In the data below, find every line with the string "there" and pull it out.

(Dataset records)
■ ■ ■
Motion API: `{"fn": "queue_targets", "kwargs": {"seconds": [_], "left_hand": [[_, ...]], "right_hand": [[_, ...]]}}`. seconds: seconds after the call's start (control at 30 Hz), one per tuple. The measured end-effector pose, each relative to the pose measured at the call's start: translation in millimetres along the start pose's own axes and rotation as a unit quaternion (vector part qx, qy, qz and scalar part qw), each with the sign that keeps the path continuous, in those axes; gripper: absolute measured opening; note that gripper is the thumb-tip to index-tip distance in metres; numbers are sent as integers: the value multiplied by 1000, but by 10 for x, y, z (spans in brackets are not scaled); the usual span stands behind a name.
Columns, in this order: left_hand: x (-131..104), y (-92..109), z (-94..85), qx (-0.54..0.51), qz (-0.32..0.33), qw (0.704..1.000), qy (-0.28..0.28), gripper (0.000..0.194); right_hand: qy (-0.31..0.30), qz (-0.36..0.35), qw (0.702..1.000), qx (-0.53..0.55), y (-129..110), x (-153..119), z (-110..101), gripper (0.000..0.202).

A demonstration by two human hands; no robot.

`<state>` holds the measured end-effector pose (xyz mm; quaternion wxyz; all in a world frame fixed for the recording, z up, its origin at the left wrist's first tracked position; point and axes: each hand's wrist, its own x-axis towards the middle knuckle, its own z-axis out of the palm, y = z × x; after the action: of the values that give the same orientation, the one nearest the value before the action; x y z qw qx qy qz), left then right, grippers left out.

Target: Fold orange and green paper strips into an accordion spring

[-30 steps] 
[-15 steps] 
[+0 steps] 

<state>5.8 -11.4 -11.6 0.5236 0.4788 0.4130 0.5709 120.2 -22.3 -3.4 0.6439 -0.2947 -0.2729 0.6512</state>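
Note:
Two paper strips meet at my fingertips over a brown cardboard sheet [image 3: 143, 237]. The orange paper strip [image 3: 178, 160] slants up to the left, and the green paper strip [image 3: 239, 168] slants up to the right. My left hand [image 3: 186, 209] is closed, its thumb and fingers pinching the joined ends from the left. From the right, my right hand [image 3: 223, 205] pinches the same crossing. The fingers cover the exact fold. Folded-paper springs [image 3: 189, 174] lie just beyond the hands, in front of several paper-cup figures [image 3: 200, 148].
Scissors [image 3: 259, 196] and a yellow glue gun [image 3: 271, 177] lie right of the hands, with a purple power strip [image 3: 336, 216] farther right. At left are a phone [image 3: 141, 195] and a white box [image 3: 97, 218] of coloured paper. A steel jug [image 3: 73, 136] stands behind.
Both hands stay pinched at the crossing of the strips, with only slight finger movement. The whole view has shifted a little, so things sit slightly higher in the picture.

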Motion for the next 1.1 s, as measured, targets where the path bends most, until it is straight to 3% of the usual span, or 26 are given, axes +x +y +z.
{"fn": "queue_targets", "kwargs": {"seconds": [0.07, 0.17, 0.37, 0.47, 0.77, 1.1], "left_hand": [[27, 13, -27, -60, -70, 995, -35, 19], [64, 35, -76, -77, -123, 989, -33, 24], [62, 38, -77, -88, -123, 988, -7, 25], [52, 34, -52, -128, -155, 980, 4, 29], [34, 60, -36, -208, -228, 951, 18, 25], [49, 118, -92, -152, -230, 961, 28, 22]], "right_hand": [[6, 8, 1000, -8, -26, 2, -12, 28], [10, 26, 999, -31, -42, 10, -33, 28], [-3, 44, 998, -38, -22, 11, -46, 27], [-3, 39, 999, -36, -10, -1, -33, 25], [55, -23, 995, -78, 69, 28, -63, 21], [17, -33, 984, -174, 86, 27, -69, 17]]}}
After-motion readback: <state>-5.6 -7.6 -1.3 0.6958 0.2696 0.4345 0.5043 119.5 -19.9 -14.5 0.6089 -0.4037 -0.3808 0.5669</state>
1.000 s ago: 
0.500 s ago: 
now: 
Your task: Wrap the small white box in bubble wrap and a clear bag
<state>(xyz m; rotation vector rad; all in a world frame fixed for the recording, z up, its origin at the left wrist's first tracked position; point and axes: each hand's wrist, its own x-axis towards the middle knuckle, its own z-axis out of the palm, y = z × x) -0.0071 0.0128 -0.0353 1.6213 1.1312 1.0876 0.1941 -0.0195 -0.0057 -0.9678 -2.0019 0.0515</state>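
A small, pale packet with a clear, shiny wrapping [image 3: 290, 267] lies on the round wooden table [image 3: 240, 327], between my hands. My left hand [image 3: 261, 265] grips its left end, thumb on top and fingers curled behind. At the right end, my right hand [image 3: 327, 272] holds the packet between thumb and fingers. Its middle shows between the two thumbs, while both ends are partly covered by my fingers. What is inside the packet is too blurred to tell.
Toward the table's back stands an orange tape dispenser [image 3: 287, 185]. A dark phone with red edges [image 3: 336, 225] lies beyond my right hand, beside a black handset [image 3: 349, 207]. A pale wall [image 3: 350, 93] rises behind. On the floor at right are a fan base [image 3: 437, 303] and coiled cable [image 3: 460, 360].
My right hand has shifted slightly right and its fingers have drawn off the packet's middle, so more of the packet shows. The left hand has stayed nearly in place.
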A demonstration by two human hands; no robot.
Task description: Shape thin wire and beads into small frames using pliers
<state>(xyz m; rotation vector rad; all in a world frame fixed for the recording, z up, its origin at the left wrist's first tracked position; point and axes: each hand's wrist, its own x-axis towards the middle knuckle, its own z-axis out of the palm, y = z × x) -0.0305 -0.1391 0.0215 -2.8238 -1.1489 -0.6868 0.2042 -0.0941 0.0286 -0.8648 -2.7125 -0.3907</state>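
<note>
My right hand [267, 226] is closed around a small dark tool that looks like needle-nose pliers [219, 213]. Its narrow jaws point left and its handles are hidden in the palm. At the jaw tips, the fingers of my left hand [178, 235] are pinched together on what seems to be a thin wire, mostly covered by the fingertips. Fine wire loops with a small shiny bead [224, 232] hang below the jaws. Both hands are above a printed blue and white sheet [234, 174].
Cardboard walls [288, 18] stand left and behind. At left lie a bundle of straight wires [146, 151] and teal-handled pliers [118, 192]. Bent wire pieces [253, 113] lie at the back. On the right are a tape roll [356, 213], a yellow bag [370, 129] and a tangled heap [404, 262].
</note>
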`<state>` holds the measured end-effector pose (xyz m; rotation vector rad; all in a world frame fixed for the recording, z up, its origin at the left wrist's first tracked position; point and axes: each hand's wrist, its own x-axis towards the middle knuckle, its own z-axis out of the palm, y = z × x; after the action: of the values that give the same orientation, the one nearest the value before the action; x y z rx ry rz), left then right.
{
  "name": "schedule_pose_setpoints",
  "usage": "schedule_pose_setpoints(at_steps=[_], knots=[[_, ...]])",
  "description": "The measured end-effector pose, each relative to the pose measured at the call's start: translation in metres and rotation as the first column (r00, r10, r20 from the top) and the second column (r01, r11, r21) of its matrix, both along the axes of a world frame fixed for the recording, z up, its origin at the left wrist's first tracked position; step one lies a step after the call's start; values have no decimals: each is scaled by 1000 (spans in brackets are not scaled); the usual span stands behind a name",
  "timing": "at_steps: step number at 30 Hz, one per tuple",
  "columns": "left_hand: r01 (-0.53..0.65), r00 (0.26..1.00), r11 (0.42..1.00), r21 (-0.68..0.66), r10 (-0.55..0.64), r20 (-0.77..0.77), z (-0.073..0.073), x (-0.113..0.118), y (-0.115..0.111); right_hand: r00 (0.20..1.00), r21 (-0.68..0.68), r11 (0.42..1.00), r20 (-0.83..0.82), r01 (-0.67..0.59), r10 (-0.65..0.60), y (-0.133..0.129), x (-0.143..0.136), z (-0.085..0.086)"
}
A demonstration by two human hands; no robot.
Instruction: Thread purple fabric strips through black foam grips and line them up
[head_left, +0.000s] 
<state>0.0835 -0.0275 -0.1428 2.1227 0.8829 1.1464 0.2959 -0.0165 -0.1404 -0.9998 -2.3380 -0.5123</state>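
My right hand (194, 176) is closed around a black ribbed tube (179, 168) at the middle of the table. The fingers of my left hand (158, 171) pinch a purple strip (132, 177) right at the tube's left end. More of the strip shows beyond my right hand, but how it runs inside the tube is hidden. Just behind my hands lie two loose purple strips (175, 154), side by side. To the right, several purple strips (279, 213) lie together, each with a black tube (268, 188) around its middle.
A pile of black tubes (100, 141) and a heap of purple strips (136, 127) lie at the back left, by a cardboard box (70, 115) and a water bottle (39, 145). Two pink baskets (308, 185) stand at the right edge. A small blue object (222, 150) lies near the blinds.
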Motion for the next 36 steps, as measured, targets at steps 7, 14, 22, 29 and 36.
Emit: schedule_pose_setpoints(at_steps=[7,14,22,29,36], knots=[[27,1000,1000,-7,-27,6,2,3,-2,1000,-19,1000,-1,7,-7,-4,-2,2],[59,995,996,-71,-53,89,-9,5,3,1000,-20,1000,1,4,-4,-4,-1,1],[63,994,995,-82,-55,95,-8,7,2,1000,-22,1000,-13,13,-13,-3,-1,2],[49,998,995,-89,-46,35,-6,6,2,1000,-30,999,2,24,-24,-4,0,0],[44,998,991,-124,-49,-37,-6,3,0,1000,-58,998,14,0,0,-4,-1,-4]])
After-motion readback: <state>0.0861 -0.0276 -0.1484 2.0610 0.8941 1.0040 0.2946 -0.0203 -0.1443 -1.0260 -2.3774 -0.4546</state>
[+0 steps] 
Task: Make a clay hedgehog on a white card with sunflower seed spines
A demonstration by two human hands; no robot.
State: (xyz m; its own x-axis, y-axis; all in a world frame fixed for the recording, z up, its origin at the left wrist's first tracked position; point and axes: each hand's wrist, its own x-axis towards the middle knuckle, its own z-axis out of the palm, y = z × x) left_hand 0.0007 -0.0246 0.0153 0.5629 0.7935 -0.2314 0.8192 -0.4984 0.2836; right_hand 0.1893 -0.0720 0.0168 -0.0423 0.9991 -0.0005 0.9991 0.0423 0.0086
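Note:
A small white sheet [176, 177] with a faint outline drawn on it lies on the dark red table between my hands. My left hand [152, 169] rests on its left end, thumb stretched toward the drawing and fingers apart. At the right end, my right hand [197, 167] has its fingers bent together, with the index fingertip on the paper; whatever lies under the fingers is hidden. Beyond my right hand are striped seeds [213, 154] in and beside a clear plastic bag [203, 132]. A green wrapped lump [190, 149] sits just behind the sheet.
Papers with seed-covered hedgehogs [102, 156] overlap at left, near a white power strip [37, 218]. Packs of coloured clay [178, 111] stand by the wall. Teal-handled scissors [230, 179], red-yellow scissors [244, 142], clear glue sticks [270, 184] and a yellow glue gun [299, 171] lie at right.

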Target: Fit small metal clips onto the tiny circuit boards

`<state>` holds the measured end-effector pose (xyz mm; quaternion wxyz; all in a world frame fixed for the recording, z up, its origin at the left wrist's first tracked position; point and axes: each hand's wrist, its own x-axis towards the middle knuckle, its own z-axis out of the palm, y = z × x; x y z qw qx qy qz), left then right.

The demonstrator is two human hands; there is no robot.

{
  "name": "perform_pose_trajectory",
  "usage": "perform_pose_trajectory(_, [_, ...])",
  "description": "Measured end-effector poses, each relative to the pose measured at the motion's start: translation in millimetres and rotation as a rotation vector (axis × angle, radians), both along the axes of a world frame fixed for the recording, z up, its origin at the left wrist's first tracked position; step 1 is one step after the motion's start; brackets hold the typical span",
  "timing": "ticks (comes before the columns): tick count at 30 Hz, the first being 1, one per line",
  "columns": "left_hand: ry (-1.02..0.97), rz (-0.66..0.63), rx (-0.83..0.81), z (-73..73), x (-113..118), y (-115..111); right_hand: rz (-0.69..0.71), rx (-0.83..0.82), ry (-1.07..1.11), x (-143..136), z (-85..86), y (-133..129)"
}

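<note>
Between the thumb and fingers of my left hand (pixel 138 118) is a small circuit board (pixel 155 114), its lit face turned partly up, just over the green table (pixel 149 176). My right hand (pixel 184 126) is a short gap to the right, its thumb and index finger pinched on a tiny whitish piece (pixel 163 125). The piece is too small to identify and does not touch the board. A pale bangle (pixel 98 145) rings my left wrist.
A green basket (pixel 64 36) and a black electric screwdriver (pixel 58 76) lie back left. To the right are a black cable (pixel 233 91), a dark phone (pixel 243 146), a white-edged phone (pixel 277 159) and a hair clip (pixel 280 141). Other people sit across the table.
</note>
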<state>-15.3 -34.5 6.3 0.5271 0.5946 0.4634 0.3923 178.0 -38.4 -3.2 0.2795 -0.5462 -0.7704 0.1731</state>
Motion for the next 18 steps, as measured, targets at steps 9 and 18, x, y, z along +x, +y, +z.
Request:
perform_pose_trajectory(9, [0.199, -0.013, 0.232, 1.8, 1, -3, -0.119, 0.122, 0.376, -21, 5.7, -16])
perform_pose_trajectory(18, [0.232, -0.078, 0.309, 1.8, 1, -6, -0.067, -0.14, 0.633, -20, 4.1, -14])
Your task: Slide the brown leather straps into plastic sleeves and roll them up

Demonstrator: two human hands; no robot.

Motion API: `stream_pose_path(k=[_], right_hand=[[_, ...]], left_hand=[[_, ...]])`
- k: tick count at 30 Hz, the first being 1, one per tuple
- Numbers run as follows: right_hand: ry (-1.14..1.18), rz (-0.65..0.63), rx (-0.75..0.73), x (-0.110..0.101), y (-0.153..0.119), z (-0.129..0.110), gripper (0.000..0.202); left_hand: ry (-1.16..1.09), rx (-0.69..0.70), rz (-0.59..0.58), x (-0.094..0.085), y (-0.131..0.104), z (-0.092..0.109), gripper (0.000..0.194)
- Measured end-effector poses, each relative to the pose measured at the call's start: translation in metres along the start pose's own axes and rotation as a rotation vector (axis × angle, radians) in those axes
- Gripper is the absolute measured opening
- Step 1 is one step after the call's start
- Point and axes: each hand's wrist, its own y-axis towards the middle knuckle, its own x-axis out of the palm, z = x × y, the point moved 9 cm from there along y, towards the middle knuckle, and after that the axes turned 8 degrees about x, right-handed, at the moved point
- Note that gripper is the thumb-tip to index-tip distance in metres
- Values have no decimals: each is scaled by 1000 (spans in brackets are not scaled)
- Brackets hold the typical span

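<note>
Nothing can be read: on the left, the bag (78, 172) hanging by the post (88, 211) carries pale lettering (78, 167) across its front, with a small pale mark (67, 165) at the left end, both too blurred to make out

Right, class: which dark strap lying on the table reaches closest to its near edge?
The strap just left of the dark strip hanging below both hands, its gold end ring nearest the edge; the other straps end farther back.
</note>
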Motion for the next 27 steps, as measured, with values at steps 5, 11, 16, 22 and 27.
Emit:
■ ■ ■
(REPLY)
The demonstrator is two human hands; there is no robot.
- Point and axes: each hand's wrist, its own y-axis towards the middle knuckle, its own x-axis out of the palm, z = x × y, the point moved 9 cm from there along y, towards the middle knuckle, and after that the axes turned 8 degrees about x, right-handed, at the moved point

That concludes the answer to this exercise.